The scatter fraction of the WT-PET is approximately 5–6% lower than that of the Quadra-like TB-PET. This variation may be attributed to the impact of utilizing the bed in the Quadra-like TB-PET. The different offsets of the line source in the WT-PET did not significantly affect the obtained value, nor did the application of the 85 MRD cut to the Quadra-like TB-PET.

Considering the IQ phantom analysis, the larger spheres produced similar CRC values in both scanners, whereas the two smallest spheres result in considerably higher CRC values for the WT-PET. It should be noted that this may in part be due to the limited projection angles, which causes an elongation of the spheres and produces a non-uniform background near the edges of the IQ phantom.

Certain regions of the WT-PET FOV may be more problematic for lesion detectability than others, not only because of reduced sensitivity, but also due to fewer projection angles being available, such as closer to the detector panels or further toward the axial end of the scanner. The most critical zones are the corners. To minimize these effects in patients, the panel design was chosen to be clearly larger than the largest patient in a sizeable database. Additionally, Fig. 12 visually shows that even lesions closer to the edge of the FOV remain reasonably detectable compared to more centered lesions.
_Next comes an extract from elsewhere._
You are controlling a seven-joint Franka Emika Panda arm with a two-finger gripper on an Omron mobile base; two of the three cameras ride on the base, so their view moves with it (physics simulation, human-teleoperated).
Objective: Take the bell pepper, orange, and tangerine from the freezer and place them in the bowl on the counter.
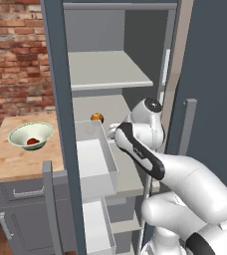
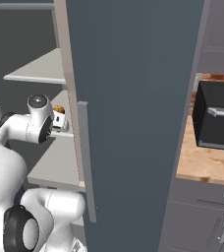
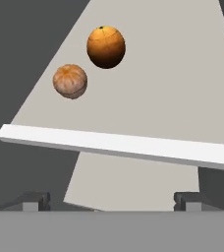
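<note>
The hand [image 3: 112, 201] stood wide open and empty inside the freezer [image 1: 60, 99], facing the orange [image 3: 106, 47] and tangerine [image 3: 70, 81] on its shelf [image 3: 148, 98]. The pepper [image 1: 33, 141] lay in the bowl [image 1: 22, 132] on the worktop [image 1: 16, 162].

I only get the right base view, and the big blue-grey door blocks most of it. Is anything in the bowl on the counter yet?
Observer: Yes, the small glossy red bell pepper lies in the wide pale greenish-white bowl on the light wooden counter.
Operator: What's in the freezer?
Observer: A smooth round orange and, close beside it, a duller segmented tangerine sit on the pale grey shelf.
Operator: Is the hand gripping anything?
Observer: No, the hand is open and empty, short of both fruits.
</note>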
These artifacts could be reduced by, e.g., sinogram filling methods such as the constrained Fourier space method [33] or deep learning [34]. This would, however, require binning of the data rather than working with listmode events. Another option would be image-to-image deep learning for limited angle artifact removal [35]. The large size of the angular gap remains a challenge; however, its impact is significantly reduced by the inclusion of time-of-flight information, as shown in Fig. 13.
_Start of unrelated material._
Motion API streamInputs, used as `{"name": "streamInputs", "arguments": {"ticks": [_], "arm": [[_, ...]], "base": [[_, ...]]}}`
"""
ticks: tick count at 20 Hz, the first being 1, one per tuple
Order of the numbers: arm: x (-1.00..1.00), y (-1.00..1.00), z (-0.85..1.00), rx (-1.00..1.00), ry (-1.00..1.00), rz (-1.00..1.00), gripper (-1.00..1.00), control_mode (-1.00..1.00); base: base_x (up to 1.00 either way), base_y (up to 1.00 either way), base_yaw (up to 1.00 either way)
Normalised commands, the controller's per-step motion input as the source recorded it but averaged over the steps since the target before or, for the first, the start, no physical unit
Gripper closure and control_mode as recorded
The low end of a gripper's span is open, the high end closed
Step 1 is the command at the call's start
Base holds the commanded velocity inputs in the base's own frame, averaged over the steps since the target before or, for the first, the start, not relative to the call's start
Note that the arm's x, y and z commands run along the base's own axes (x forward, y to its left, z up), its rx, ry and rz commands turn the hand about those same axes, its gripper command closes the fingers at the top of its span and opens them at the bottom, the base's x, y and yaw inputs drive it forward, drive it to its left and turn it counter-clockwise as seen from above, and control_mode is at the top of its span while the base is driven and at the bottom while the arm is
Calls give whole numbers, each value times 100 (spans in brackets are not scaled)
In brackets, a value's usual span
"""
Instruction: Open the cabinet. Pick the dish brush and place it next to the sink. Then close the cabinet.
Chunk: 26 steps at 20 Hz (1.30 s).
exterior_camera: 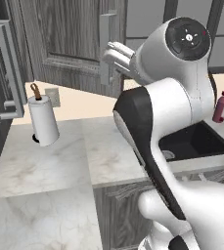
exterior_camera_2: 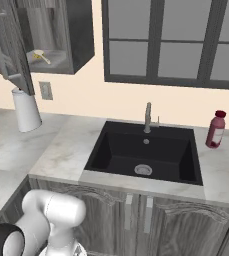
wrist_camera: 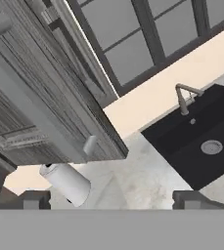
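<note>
Cabinet [exterior_camera_2: 61, 35] door swung open; one dish brush [exterior_camera_2: 41, 56] lies on its shelf, handle slanting toward the opening, up and off from the claw [wrist_camera: 111, 199]. Claw released, jaws wide, holding nothing, near the door handle [exterior_camera: 106, 49]. One sink [exterior_camera_2: 146, 152], one paper towel roll [exterior_camera_2: 26, 112], one red bottle [exterior_camera_2: 215, 129] on tabletop [exterior_camera_2: 66, 145].

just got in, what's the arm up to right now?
The cabinet door is swung open, and the gripper sits by its silver handle with jaws open, holding nothing. The dish brush lies on the shelf inside, not yet picked. The sink is empty; a paper towel roll stands on the counter.
</note>
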Motion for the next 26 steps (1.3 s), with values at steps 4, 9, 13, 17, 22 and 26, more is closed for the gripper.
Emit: {"name": "streamInputs", "arguments": {"ticks": [4, 9, 13, 17, 22, 26], "arm": [[-10, -54, 0, 25, 4, 14, -100, -100], [11, -56, -1, 20, 2, 17, -100, -100], [12, -50, -1, 24, 3, 22, -100, -100], [24, -33, -6, 23, 0, 22, -100, -100], [56, -7, -16, 23, 0, 9, -100, -100], [74, 0, -16, 20, 5, 4, -100, -100]], "base": [[0, 0, 0], [0, 0, 0], [0, 0, 0], [0, 0, 0], [0, 0, 0], [0, 0, 0]]}}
The current design of the WT-PET does not incorporate a CT component, which is normally used both for attenuation correction and providing additional anatomical information for physicians. There are multiple options for CT-less attenuation correction, including the use of transmission sources [36], estimating attenuation coefficients from TOF emission data [37], or deep learning-based attenuation correction [38]. In order to provide anatomical information, some form of CT is, however, required. This is still an active area of study.
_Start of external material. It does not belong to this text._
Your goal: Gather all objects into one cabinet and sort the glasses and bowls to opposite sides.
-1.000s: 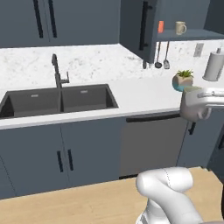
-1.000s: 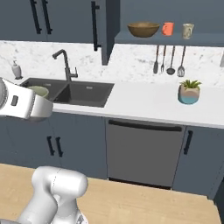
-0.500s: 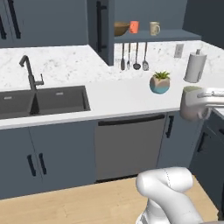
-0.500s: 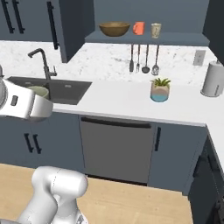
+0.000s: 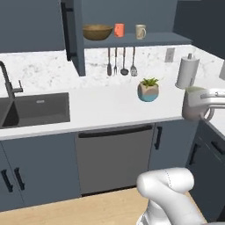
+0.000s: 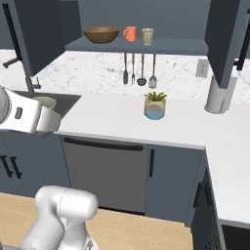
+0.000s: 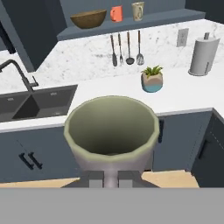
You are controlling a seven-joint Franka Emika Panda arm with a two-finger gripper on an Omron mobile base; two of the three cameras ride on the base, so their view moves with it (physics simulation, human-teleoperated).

Table 5 describes the main design and performance characteristics of the WT-PET and Quadra-like TB-PET. As summarized there, the WT-PET shows good performance and based on the amount of required scintillator materials and SiPM covered area (as a metric to estimate the final construction cost of the scanner), it can be considered as a cost-efficient alternative option for total-body PET, although some hurdles such as limited angle artifacts and CT-less attenuation correction are still ongoing research.

Table 5 Geometrical and performance characteristics comparison between WT-PET (simulation) and Quadra (simulation and experimentally based results)

Conclusion

The WT-PET is being developed as a novel design to achieve cost-efficient large AFOV scanners. Based on the results presented in this study, it achieves similar sensitivity to the Quadra-like TB-PET at a lower component cost (about 2–3 x), while having higher spatial resolution across the FOV due to its use of DOI-capable monolithic detectors. On the other hand, the flat panel design does introduce some limited angle artifacts in limited parts of the FOV as apparent in the IQ phantom reconstruction. Although lesion detection remains possible, as demonstrated by the introduction of additional lesions at the posterior and anterior edges of the IQ phantom, it is imperative to acknowledge that the detection of borderline-detectable lesions may be negatively impacted. Therefore, addressing and removing these artifacts should be considered a prerequisite for the clinical application of the scanner, presenting an open area for future research and optimization.